1986年より日韓古代史の研究を始め、2015年に著書『恨を解く』を発行した[2][18]。
2007年4月1日、統一教会のパラグアイのアスンシオン支部の責任者と土地管理会社「ビクトリア」社長を兼任していた太田は、日本人秘書、パラグアイ人の関係者2人とともに現地で誘拐された。同月10日、日本人秘書が解放され、同月20日、身代金140万ドル(約1700万円)と引き換えに太田と関係者2人が解放された[19][1][20]。
2012年10月28日、「777双祝福42周年記念祝賀会および777家庭会総会」が千葉県浦安市で開催され、太田は777家庭会の議長に選出された[3]。
2013年3月25日、統一教会の関連団体の国際勝共連合と世界平和連合の「新春のつどい」が都内で開催。あわせて、太田の国際勝共連合会長就任式も行われた[21][22]。同年、太田は世界平和連合会長にも就任した[23][24]。
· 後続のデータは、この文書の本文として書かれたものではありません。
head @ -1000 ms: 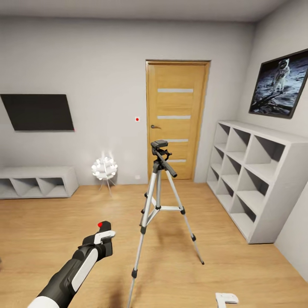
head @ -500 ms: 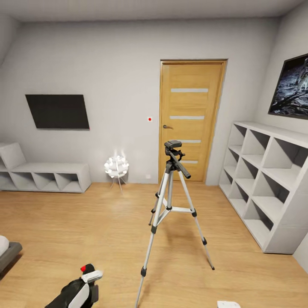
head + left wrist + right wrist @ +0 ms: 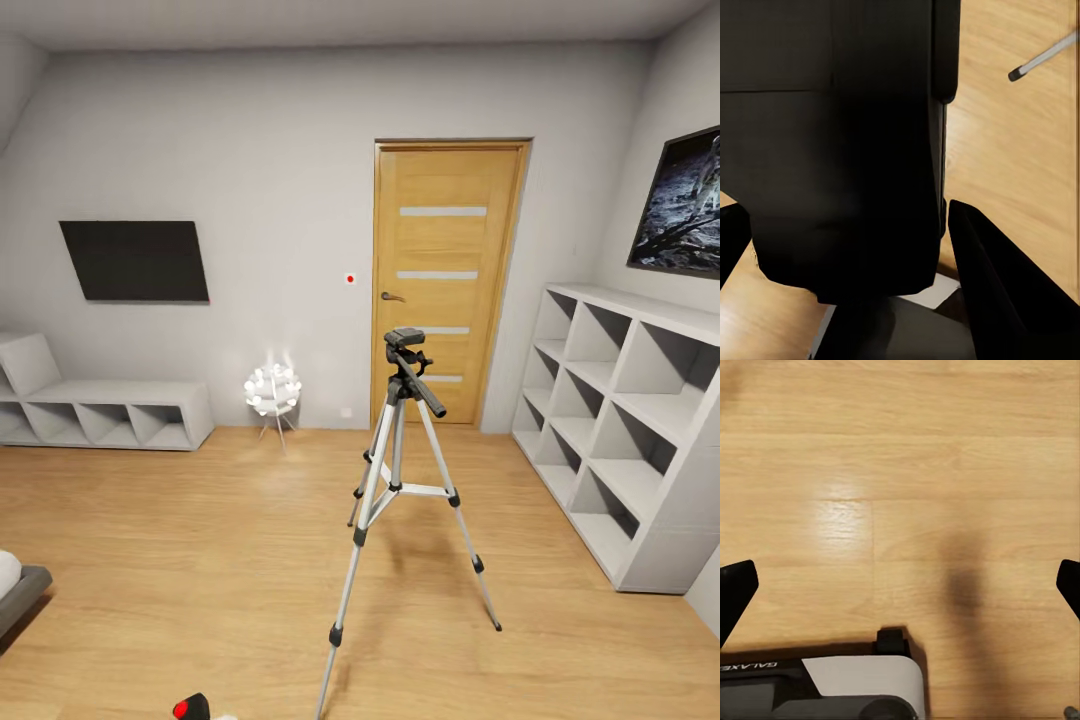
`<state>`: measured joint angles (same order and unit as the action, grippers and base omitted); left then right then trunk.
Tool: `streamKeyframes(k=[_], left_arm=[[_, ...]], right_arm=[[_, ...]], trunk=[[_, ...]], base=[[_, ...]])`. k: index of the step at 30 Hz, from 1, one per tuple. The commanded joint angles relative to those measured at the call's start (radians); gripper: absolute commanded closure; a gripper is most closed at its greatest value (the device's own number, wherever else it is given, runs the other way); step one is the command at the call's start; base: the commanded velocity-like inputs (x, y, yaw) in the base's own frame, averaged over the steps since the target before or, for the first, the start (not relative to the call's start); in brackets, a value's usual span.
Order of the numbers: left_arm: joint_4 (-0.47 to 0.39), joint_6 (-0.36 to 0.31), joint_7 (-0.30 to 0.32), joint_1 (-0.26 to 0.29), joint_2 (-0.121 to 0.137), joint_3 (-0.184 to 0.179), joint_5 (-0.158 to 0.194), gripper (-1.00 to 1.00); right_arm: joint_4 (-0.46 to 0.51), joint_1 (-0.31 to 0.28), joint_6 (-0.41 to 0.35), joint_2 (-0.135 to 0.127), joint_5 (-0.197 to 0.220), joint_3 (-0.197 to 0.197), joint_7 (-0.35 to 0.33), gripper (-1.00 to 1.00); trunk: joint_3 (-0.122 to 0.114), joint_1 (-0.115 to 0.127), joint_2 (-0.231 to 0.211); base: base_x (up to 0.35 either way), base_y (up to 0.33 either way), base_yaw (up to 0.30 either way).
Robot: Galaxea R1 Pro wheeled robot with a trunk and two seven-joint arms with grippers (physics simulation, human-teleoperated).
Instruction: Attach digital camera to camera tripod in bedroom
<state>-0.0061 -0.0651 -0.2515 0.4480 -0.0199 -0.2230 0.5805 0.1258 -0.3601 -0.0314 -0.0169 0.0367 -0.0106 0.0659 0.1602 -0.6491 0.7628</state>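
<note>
The camera tripod (image 3: 400,440) stands in the middle of the bedroom's wood floor on three silver legs, its black head (image 3: 405,340) bare and its pan handle pointing right and down. At the head view's bottom edge the digital camera (image 3: 192,708) peeks up, showing its red button. In the left wrist view the digital camera's black body (image 3: 847,142) sits between the dark fingers (image 3: 1005,285) of my left gripper (image 3: 844,217), which is shut on it; one tripod leg's foot (image 3: 1042,56) shows beyond. My right gripper (image 3: 900,585) hangs open over bare floor.
A wooden door (image 3: 445,280) is behind the tripod. A white cube shelf (image 3: 630,420) lines the right wall under a poster (image 3: 685,200). A globe lamp (image 3: 272,392), a low white bench shelf (image 3: 110,412) and a wall TV (image 3: 135,260) are at the left. My base (image 3: 825,690) shows below the right gripper.
The head view shifted a second ago, then held still. My left arm has dropped with the camera, from mid-left down to the bottom edge. The tripod has not moved.
</note>
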Motion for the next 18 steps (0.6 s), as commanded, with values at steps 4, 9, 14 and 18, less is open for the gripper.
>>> streamKeyframes(k=[4,9,14,18], left_arm=[[0.004,0.004,-0.001,0.0,-0.007,-0.01,0.004,1.0],[0.006,0.007,0.0,0.0,-0.008,-0.01,0.004,1.0],[0.006,0.01,0.001,0.0,-0.009,-0.01,0.004,1.0],[0.005,0.01,0.0,0.0,-0.01,-0.011,0.003,1.0]], right_arm=[[-0.012,0.0,-0.001,0.0,-0.013,-0.002,0.002,-1.0],[-0.016,0.0,0.008,0.0,-0.031,-0.001,0.002,-1.0],[-0.017,0.0,0.02,0.004,-0.034,0.0,0.012,-1.0],[-0.028,0.0,0.031,0.005,-0.034,0.0,0.017,-1.0]], trunk=[[0.001,0.0,0.001],[0.001,0.0,0.001],[0.001,0.0,0.001],[0.001,0.0,0.001]], base=[[0.0,0.0,0.0],[0.0,0.0,0.0],[0.0,0.0,0.0],[0.0,0.0,0.0]])
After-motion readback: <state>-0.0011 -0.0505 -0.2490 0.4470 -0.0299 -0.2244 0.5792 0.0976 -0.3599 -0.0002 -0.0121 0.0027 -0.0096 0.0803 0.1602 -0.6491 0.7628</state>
同年6月30日、安倍晋三首相は自民党本部の総裁応接室で、太田、日本統一教会会長の徳野英治、全国祝福家庭総連合会総会長の宋龍天と面談した[注 2]。面談には、萩生田光一、安倍の実弟の岸信夫、国際勝共連合副会長の渡邊芳雄、同団体幹部が同席した[30][31][32][注 3]。安倍は、4日後に公示を控えた参院選に比例区から立候補する北村経夫[注 4]の当落予想について徳野、太田らと協議し、徳野に北村の支援を直接依頼した[40]。出席者のあいだで、教団側が全国組織を生かして北村の票の積み上げをすることが確認された[30][40][41]。7月1日に日本経済新聞が配信した「30日の首相動静」には「13時9分 萩生田副幹事長、岸信夫衆院議員」とあるのみだった[31]。2024年9月17日付の朝日新聞が安倍ら8人が並んだ記念写真を公表するまで、教団トップの徳野、宋、太田がその場にいたことは伏せられていた[42]。7月21日投開票。北村は知名度も低く「当選には程遠い」と言われていたが[25]、自民党が比例代表で獲得した18議席中、15位で初当選した[43]。
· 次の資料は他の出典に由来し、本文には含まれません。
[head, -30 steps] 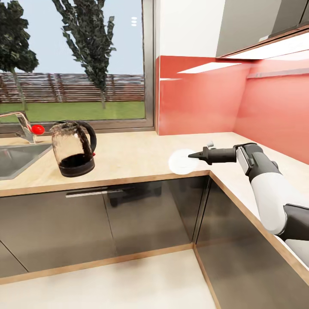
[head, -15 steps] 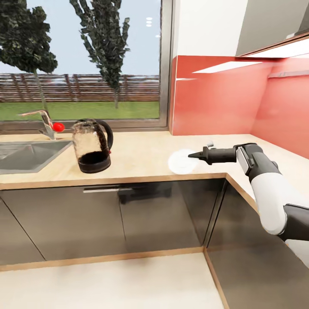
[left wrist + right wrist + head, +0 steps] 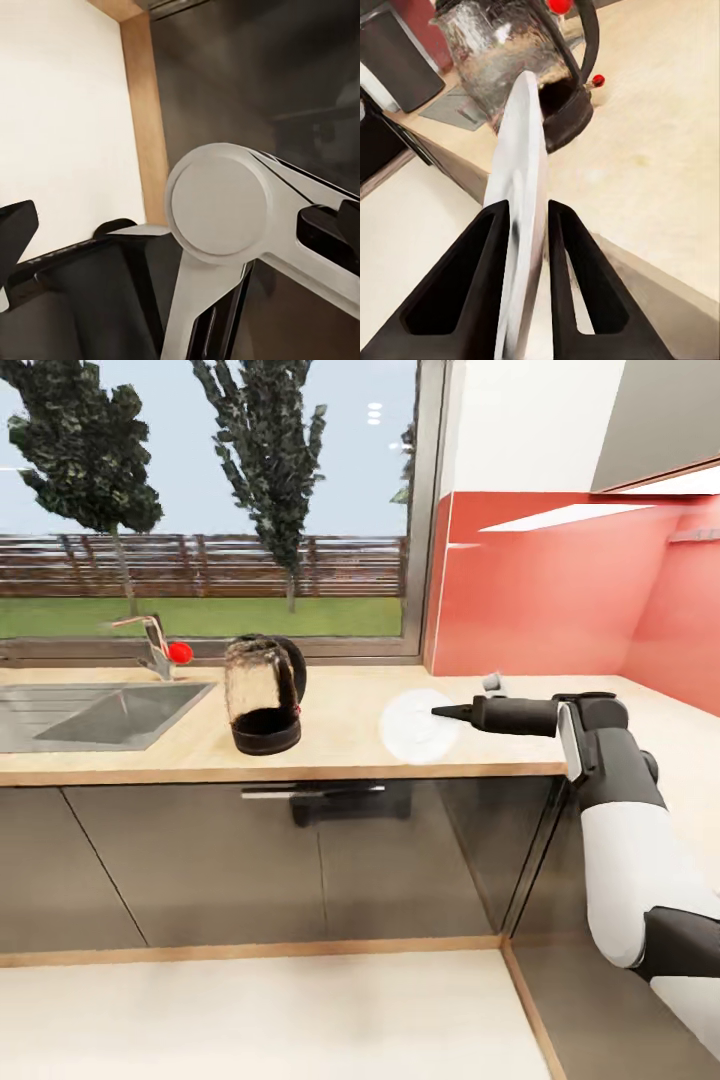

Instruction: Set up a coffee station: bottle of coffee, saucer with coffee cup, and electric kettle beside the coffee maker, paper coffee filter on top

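Observation:
My right gripper (image 3: pixel 440 712) is shut on the rim of a white saucer (image 3: pixel 410 730), held just above the wooden countertop (image 3: pixel 340 755) near its front edge. In the right wrist view the saucer (image 3: pixel 521 135) stands edge-on between the two black fingers (image 3: pixel 480 255) of the gripper (image 3: pixel 526 206). A glass electric kettle (image 3: pixel 262 695) with a black base and handle stands on the counter, to the left of the saucer and apart from it. The wrist view looks past the saucer at the kettle (image 3: pixel 510 45). The left wrist view looks at the robot's own white arm joint (image 3: pixel 217 206).
A steel sink (image 3: pixel 100 710) with a red-knobbed faucet (image 3: pixel 155 645) lies left of the kettle, under the window. A small grey object (image 3: pixel 492 682) sits on the counter behind my right gripper. The red backsplash (image 3: pixel 540 590) lines the corner, with dark cabinet fronts (image 3: pixel 300 860) below.
The head view has swung left, so kettle, sink and counter corner have slid right in the picture. My right arm, still holding the saucer, now sits closer to the kettle.

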Controlling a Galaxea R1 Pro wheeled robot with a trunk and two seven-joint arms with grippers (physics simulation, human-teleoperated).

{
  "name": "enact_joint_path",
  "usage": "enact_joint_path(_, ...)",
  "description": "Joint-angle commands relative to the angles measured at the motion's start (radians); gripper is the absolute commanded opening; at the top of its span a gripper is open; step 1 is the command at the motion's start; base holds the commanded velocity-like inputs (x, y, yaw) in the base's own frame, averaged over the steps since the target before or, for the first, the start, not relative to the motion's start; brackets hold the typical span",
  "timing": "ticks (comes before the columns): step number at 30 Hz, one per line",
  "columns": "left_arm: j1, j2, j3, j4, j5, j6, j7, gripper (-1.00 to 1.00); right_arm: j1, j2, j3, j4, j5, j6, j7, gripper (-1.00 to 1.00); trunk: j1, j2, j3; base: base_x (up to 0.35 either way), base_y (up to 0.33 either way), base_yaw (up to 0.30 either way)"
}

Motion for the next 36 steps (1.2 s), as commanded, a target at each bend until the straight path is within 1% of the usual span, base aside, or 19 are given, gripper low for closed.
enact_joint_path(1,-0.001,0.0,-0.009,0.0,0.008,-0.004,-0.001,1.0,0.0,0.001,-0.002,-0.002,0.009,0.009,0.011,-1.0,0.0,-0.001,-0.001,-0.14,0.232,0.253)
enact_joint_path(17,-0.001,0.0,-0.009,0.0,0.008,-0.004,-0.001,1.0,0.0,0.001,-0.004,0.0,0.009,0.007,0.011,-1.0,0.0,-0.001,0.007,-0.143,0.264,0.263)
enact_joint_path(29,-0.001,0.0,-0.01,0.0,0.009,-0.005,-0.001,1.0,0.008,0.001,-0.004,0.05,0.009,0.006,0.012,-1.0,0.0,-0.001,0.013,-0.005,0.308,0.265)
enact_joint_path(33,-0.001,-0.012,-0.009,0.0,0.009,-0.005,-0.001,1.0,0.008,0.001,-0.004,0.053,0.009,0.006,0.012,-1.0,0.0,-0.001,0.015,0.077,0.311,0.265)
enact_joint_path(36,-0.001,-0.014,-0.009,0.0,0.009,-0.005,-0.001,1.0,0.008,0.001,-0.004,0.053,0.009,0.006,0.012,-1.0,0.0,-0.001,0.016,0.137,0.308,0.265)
2017年4月13日、国際勝共連合の大学生団体「勝共UNITE」は「外交・安全保障」「共産主義」「憲法改正」の3つのトピックの講義動画を公式YouTubeチャンネルで配信。太田はそのうちの共産主義の講義を受け持った[44]。太田は韓鶴子の宣託を守り、「反日、韓国支持」を頑固に貫いたが、他の国際勝共連合メンバーから「それでは日本の政治家に嫌われる」と反感を持たれたといわれる[45]。
同年、太田は国際勝共連合会長と世界平和連合会長を退任。また、徳野英治が統一教会の関連団体のUPFジャパン(天宙平和連合の日本支部)議長を退任。後任には、梶栗玄太郎の長男の梶栗正義が3団体のそれぞれの役職に就任した[46][47][48]。
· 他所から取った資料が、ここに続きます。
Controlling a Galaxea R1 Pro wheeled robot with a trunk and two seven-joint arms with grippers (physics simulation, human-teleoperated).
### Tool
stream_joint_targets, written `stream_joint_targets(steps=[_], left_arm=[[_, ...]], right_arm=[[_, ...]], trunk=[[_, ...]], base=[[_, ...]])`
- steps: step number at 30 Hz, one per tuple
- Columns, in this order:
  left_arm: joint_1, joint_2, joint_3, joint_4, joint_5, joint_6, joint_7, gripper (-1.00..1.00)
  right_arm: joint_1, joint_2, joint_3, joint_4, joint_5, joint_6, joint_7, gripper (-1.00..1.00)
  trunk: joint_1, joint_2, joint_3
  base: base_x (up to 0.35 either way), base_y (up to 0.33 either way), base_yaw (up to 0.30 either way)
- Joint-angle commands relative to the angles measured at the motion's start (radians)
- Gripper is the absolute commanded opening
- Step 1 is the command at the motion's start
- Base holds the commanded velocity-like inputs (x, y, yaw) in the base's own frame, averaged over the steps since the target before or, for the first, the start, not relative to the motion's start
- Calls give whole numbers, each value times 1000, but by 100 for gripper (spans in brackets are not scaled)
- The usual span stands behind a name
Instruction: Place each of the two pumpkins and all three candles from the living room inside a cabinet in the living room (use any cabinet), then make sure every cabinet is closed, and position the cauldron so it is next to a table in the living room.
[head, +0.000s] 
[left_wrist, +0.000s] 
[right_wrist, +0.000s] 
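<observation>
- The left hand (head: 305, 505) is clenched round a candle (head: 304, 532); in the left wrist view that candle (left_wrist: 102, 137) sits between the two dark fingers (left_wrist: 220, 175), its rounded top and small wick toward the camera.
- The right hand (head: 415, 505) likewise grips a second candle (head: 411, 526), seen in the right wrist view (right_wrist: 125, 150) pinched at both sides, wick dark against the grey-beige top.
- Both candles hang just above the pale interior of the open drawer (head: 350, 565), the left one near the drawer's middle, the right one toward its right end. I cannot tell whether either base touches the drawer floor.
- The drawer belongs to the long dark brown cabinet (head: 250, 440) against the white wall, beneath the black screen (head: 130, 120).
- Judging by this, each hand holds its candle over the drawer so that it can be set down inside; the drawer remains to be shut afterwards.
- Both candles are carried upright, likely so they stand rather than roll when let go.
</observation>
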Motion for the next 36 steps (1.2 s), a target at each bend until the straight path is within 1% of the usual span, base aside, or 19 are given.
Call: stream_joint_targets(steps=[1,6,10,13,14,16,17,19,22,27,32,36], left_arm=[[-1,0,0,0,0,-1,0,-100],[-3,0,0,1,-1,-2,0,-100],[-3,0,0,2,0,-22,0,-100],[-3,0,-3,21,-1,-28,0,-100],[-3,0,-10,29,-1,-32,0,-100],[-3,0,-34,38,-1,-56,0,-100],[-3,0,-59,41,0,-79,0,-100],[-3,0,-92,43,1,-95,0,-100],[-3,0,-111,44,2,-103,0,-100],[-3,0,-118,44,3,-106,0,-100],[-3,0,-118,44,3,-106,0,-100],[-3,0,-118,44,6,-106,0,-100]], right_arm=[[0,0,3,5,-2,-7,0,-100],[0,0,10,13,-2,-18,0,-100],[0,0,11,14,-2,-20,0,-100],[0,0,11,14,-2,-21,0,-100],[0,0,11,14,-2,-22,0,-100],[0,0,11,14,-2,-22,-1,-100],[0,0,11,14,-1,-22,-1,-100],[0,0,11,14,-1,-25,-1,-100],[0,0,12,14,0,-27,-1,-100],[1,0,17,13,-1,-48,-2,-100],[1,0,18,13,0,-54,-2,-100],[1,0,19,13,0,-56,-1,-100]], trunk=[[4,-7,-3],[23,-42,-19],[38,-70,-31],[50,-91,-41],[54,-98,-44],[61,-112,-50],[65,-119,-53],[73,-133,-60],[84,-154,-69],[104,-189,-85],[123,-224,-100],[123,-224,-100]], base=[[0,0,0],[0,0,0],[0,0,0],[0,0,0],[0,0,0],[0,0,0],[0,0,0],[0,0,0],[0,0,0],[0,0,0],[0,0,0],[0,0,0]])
韓鶴子は安倍首相が抱く日韓の歴史認識に関し、不満を抱いていた。鶴子は安倍を教育するよう、日本の教団幹部にたびたび指示を出した[17]。そこへ2020年1月、安倍の実母の安倍洋子から太田の妻の郁惠に対し、渋谷区の安倍の自宅で昼時に会いたいと連絡が入った。郁恵は「ご子息の安倍晋三首相にお渡しください」と言いながら安倍洋子に太田の著書『恨を解く』を渡した。太田はこの本で「現在の日本の文化と伝統はほとんど朝鮮半島から来たものである」と主張していた。同月23日、徳野英治は韓鶴子へ向けて書いた報告書「TM特別報告」において、太田郁惠―安倍洋子―安倍晋三の関係性について「誰も予測できない天の秘密のルートだ」と自負した[17]。